TASK BRIEF →
Working from the records below, repeat exactly the lines starting at the line that contains "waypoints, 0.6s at" and ending at the line that contains "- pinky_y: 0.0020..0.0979", inclusive.
--*--
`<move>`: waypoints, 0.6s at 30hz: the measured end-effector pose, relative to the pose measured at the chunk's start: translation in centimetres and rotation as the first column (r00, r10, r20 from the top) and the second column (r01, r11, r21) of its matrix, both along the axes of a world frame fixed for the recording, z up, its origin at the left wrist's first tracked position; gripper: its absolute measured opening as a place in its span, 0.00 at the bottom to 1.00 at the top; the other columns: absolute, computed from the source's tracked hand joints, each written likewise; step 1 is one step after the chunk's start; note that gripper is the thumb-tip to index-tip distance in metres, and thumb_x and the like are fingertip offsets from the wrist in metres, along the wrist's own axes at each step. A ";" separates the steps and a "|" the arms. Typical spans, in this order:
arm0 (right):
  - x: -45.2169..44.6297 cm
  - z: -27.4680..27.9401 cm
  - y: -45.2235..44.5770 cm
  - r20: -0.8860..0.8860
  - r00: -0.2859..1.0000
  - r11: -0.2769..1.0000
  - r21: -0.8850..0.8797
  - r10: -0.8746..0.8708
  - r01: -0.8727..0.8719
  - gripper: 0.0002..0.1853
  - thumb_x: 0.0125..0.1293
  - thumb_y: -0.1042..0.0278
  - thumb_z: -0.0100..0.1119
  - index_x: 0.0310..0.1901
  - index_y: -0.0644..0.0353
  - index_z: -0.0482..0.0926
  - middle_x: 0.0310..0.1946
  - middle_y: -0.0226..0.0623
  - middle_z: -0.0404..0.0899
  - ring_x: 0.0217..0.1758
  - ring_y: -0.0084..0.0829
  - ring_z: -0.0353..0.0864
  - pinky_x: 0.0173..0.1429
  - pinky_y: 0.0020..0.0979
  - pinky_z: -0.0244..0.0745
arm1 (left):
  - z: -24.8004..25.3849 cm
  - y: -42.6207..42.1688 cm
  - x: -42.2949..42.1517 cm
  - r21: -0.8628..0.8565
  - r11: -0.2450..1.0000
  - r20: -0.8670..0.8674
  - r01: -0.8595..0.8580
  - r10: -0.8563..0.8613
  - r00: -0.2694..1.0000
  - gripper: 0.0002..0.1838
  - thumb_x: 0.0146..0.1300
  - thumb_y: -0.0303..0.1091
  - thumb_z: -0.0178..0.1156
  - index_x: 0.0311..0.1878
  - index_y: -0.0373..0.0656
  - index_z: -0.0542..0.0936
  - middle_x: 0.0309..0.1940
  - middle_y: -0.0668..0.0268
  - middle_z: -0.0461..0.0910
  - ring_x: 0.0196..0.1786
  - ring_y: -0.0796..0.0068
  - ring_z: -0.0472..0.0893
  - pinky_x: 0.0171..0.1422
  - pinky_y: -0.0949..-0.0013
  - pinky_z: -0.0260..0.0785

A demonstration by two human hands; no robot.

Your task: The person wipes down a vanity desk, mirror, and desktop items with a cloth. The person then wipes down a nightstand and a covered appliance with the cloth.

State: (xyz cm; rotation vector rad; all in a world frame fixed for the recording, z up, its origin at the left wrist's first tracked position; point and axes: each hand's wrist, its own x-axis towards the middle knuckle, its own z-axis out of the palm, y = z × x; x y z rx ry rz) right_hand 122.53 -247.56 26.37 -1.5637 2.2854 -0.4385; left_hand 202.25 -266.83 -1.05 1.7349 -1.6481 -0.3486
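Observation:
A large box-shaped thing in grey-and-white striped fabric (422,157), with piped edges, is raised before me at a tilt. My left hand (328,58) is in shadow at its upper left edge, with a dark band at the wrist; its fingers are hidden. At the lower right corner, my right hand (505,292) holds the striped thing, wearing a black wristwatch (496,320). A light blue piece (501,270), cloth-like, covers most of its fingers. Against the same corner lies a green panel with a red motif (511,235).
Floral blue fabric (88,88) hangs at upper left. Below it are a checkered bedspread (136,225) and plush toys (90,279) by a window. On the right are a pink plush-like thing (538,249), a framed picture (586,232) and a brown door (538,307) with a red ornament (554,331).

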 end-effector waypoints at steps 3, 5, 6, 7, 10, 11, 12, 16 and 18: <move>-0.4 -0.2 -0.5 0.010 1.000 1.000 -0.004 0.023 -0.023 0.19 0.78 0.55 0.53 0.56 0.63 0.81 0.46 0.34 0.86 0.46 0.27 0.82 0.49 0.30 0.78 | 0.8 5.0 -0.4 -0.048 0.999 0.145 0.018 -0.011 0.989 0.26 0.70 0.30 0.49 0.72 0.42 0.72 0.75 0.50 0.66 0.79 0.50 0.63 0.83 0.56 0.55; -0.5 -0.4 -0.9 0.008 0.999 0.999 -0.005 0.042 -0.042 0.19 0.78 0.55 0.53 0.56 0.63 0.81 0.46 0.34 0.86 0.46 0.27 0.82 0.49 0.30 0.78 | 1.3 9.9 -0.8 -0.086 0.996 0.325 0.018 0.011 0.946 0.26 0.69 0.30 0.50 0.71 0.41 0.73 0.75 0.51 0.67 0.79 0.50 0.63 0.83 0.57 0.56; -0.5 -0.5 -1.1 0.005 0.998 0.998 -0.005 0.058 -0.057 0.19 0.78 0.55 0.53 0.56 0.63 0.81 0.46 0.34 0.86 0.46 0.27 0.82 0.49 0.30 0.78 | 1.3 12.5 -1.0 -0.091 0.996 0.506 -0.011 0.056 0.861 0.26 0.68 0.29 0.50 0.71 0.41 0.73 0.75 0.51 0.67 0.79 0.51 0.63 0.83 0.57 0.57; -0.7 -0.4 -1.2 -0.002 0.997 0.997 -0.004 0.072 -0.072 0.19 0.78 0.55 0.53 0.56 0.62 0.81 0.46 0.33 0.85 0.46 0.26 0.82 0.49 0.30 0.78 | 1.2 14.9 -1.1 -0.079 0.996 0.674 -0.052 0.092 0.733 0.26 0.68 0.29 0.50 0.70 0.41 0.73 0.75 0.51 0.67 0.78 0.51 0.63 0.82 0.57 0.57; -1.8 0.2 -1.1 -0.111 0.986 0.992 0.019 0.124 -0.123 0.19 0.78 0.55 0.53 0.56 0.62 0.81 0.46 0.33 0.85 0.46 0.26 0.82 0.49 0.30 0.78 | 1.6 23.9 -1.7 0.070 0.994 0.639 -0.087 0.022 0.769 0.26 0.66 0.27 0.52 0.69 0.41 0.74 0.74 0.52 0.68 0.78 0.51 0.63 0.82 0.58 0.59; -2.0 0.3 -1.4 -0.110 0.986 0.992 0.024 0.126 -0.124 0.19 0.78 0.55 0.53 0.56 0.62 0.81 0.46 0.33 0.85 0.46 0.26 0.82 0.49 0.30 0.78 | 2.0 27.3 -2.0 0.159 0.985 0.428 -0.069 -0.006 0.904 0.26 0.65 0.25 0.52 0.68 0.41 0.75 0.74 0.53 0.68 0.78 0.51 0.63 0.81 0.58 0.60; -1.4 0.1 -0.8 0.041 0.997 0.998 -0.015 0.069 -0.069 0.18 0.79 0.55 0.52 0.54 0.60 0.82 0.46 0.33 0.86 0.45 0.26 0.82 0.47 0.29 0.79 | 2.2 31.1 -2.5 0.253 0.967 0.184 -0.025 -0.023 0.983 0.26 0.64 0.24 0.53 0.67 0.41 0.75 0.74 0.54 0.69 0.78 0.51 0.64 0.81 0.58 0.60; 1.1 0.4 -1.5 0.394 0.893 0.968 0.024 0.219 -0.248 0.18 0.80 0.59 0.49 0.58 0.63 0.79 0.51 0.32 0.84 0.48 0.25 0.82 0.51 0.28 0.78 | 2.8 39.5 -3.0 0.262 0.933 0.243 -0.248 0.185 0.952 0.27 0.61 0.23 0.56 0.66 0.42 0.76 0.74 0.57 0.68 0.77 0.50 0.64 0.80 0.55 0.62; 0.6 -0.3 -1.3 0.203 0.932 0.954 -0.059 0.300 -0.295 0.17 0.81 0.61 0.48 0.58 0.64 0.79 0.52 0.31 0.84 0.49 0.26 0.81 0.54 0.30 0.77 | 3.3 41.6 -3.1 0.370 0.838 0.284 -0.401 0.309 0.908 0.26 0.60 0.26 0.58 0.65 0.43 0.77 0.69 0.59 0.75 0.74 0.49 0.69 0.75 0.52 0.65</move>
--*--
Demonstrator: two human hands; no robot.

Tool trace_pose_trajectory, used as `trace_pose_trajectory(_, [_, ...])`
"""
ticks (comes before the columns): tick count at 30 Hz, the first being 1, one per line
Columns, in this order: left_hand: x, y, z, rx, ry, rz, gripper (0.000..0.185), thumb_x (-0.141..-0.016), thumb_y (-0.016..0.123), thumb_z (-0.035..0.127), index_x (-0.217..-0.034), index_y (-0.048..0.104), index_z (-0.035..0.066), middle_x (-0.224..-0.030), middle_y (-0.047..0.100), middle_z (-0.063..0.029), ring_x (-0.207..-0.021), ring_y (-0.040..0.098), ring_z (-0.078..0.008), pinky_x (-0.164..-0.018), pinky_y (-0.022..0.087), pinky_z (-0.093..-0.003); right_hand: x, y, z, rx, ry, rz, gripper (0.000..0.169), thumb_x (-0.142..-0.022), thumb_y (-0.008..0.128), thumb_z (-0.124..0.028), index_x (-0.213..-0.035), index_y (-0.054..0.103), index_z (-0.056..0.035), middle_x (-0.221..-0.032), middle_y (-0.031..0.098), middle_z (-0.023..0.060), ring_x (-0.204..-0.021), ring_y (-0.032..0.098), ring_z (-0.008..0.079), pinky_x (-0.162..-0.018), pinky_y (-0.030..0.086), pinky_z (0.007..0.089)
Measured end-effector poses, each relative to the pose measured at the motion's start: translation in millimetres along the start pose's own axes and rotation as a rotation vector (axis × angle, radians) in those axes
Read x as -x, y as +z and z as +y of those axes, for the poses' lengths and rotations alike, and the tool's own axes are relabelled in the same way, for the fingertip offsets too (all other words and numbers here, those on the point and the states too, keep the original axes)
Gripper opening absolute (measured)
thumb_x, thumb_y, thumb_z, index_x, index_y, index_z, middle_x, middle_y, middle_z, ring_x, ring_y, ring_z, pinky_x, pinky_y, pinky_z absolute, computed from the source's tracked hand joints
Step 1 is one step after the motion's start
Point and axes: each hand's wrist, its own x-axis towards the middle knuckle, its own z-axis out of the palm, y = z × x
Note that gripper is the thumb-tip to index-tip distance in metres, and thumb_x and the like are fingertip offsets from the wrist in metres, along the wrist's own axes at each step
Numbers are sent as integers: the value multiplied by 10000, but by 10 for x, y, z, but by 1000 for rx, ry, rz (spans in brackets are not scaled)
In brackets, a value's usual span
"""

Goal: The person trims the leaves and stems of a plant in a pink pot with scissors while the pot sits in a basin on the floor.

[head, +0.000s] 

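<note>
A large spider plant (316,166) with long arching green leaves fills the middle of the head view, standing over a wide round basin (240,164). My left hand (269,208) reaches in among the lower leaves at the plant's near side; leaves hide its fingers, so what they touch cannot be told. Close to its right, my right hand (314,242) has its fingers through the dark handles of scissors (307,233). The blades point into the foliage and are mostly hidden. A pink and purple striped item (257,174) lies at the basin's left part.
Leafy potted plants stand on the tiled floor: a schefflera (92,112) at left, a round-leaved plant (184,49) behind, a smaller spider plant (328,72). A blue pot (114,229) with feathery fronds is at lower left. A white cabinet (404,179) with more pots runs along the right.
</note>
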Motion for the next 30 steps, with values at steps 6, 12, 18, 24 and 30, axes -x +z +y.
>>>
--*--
TASK RESULT →
`<move>`: waypoints, 0.6s at 30hz: the measured end-effector pose, relative to the pose measured at the chunk's start: translation in centimetres and rotation as the first column (r00, r10, r20 from the top) and the second column (r01, r11, r21) of its matrix, both along the axes of a world frame fixed for the recording, z up, its origin at the left wrist's first tracked position; gripper: its absolute measured opening as a place in its span, 0.00 at the bottom to 1.00 at the top; the other columns: absolute, computed from the source's tracked hand joints, each written likewise; step 1 is one step after the chunk's start; note that gripper is the thumb-tip to index-tip distance in metres, and thumb_x and the like are fingertip offsets from the wrist in metres, along the wrist's own axes at each step. A ";" separates the steps and a "|" the arms. Typical spans, in this order:
arm0 (right):
  - x: -45.2169..44.6297 cm
  - z: -27.4680..27.9401 cm
  - y: -45.2235..44.5770 cm
  - r20: -0.8860..0.8860
  - r00: -0.2859..1.0000
  - r11: -0.2769..1.0000
  - r21: -0.8850..0.8797
  - r10: -0.8746..0.8708
  - r01: -0.8727..0.8719
  - gripper: 0.0002..0.1853
  - thumb_x: 0.0125..0.1293
  - thumb_y: -0.1042..0.0278
  - thumb_z: -0.0100..0.1119
  - index_x: 0.0310..0.1901
  - index_y: -0.0644..0.0353
  - index_z: -0.0482..0.0926
  - middle_x: 0.0310..0.1946
  - middle_y: -0.0226..0.0623
  - middle_z: -0.0404..0.0899
  - ring_x: 0.0217..0.1758
  - ring_y: -0.0084..0.0829
  - ring_z: -0.0353..0.0864
  - pinky_x: 0.0173..0.1429
  - pinky_y: 0.0020..0.0979

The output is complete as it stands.